Hello again. Sorry I’ve been MIA. March Madness and all. Did I ever mention I’m a big Tar Heels fan?

Let me address the NIMBY issue. I wrote in the blog after the first anti-A’s protest that you couldn’t really call the Weibel folks NIMBY and then I wrote Sunday that they were fueled in part by NIMBY rage. What gives?

Different definitions of the same word.

I wrote for an anti-development paper in Berkeley. The word NIMBY got thrown around all the time, and to me it was used to describe an overreaction by local residents or preservationists to developments that really wouldn’t have impacted their lives.
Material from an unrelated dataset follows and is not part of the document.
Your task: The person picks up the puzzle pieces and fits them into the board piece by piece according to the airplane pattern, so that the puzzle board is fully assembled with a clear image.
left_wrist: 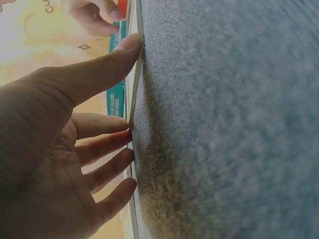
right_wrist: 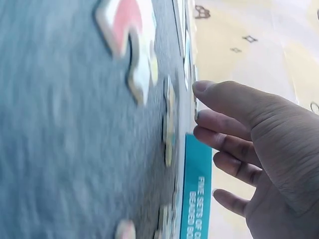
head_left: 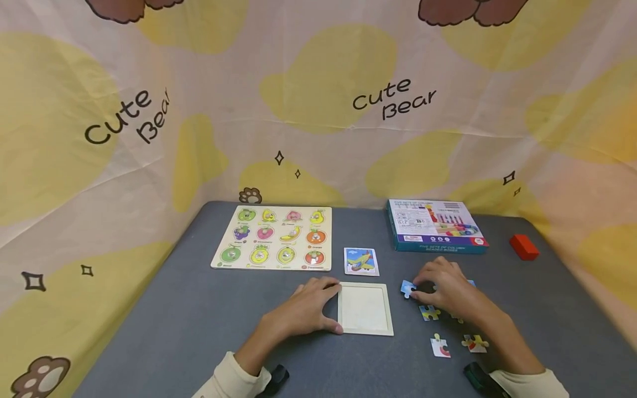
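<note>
My right hand (head_left: 445,284) pinches a blue jigsaw piece (head_left: 407,288) between thumb and fingertips, to the right of a shallow, pale wooden puzzle tray (head_left: 390,309). At the tray's left side rests my left hand (head_left: 311,307), its index fingertip by the far corner and its thumb by the near one. Seen from the left wrist, the thumb and fairly straight fingers are spread along the tray's edge. Below the right hand lie a blue-and-yellow piece (head_left: 429,313), a white-and-pink piece (head_left: 440,347) and a yellow-and-red pair (head_left: 475,343). The right hand partly hides several other pieces.
Behind the tray lies a picture card (head_left: 361,261) of a yellow airplane. A fruit puzzle board (head_left: 271,237) is at the back left, a flat boxed bead set (head_left: 438,226) at the back right. Near the right edge sits a red block (head_left: 524,247). Printed cloth surrounds the grey table.
</note>
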`<act>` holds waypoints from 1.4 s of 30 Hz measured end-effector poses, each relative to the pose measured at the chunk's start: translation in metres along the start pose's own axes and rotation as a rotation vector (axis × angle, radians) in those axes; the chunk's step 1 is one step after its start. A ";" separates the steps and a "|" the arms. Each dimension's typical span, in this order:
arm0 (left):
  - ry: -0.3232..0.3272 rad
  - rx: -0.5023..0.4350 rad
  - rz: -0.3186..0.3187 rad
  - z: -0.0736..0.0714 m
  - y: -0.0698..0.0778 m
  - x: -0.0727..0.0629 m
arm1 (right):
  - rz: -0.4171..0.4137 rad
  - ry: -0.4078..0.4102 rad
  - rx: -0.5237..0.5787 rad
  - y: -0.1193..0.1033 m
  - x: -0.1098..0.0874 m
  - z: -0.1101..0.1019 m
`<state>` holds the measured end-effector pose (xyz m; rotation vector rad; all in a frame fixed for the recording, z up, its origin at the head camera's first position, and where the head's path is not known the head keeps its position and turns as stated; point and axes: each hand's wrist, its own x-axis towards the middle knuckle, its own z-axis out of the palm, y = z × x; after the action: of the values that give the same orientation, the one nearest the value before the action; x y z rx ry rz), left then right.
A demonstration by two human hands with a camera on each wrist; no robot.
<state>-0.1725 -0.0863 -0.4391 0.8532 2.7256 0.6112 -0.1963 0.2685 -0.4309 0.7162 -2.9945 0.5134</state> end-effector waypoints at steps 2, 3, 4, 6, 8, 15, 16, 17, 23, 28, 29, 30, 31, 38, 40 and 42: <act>0.001 0.001 0.002 0.000 0.000 0.000 | -0.024 0.002 -0.004 -0.006 0.002 0.001; 0.001 0.002 0.003 -0.001 0.000 -0.001 | -0.034 0.004 -0.007 -0.009 0.003 0.002; 0.000 0.001 0.003 -0.001 0.000 -0.001 | -0.044 0.006 -0.012 -0.012 0.005 0.003; -0.002 -0.002 0.001 -0.001 -0.001 -0.001 | -0.063 0.015 -0.017 -0.017 0.007 0.004; -0.004 -0.004 -0.001 -0.001 -0.001 0.000 | -0.075 0.025 -0.025 -0.022 0.009 0.006; 0.007 0.008 0.005 -0.001 -0.001 0.000 | -0.152 0.037 -0.023 -0.038 0.022 0.012; 0.009 0.008 0.007 -0.002 -0.001 0.000 | -0.153 0.032 -0.020 -0.041 0.023 0.013; 0.012 0.007 0.010 -0.002 -0.001 0.000 | -0.160 0.028 -0.014 -0.043 0.025 0.014; 0.011 0.011 0.013 -0.003 0.000 -0.001 | -0.185 0.011 -0.012 -0.059 0.033 0.021; 0.014 0.004 0.019 -0.003 0.000 -0.001 | -0.246 0.028 -0.022 -0.067 0.039 0.027; 0.013 0.004 0.018 -0.004 0.001 -0.001 | -0.257 0.030 -0.021 -0.068 0.041 0.028; 0.011 0.004 0.016 -0.004 0.001 -0.001 | -0.269 0.033 -0.022 -0.069 0.042 0.029; 0.011 0.003 0.014 -0.004 0.001 -0.001 | -0.279 0.034 -0.023 -0.070 0.043 0.030; 0.011 0.005 0.011 -0.004 0.001 -0.002 | -0.294 0.020 -0.016 -0.081 0.049 0.034; 0.012 0.004 0.014 -0.004 0.001 -0.002 | -0.290 0.019 -0.024 -0.084 0.050 0.036; 0.011 0.001 0.015 -0.003 0.001 -0.002 | -0.284 0.019 -0.033 -0.086 0.051 0.038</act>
<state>-0.1716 -0.0877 -0.4355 0.8739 2.7314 0.6196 -0.2018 0.1614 -0.4352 1.1028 -2.8071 0.4505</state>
A good example would be people opposing a new five-story affordable housing apartment building on a main drag, three blocks from their single family homes.

That’s very different from a 32,000 seat baseball stadium, which would have meant lots of traffic and other potential problems. So, as I wrote in the blog earlier this year, I didn’t see FCN as being NIMBY because their concerns were obviously valid, although it’s possible that time would have proven that they didn’t have much to fear. This wasn’t a dozen section 8 tenants coming to town; this was up to 32,000 baseball fans, 81 days a year. That’s a big neighborhood changing development.

But there’s another definition for NIMBY – the literal one “Not In My Backyard,” which is how the Argus newspaper defines it. In a purely literal sense, Weibel did have a NIMBY reaction. The ballpark came to their backyard, and they fought it. Not that there’s anything wrong with that. I wouldn’t want to share a freeway exit with a baseball stadium either. If you called me a NIMBY for that, I’d say most people are NIMBYs.

I don’t see how the Weibel movement that launched FCN can be seen as anything other than a reaction to putting the stadium on the outskirts of their neighborhood. There was no such reaction when the stadium was going to Pacific Commons. If the A’s had proposed building a stadium at the Mission Adobe Nursery site in Niles, we might have something very similar to FCN, but I doubt that Deepak Alur would have started the web site or that Kathy McDonald would be the president.

I went back and forth about using the NIMBY word in the story, because I know some would see it as editorializing, which I wasn’t trying to do. I put it in there because it was the most succinct way of describing what happened. All of a sudden the ballpark location had changed to the outskirts of a very affluent and tech savvy neighborhood, and residents of that neighborhood – along with others – fought it.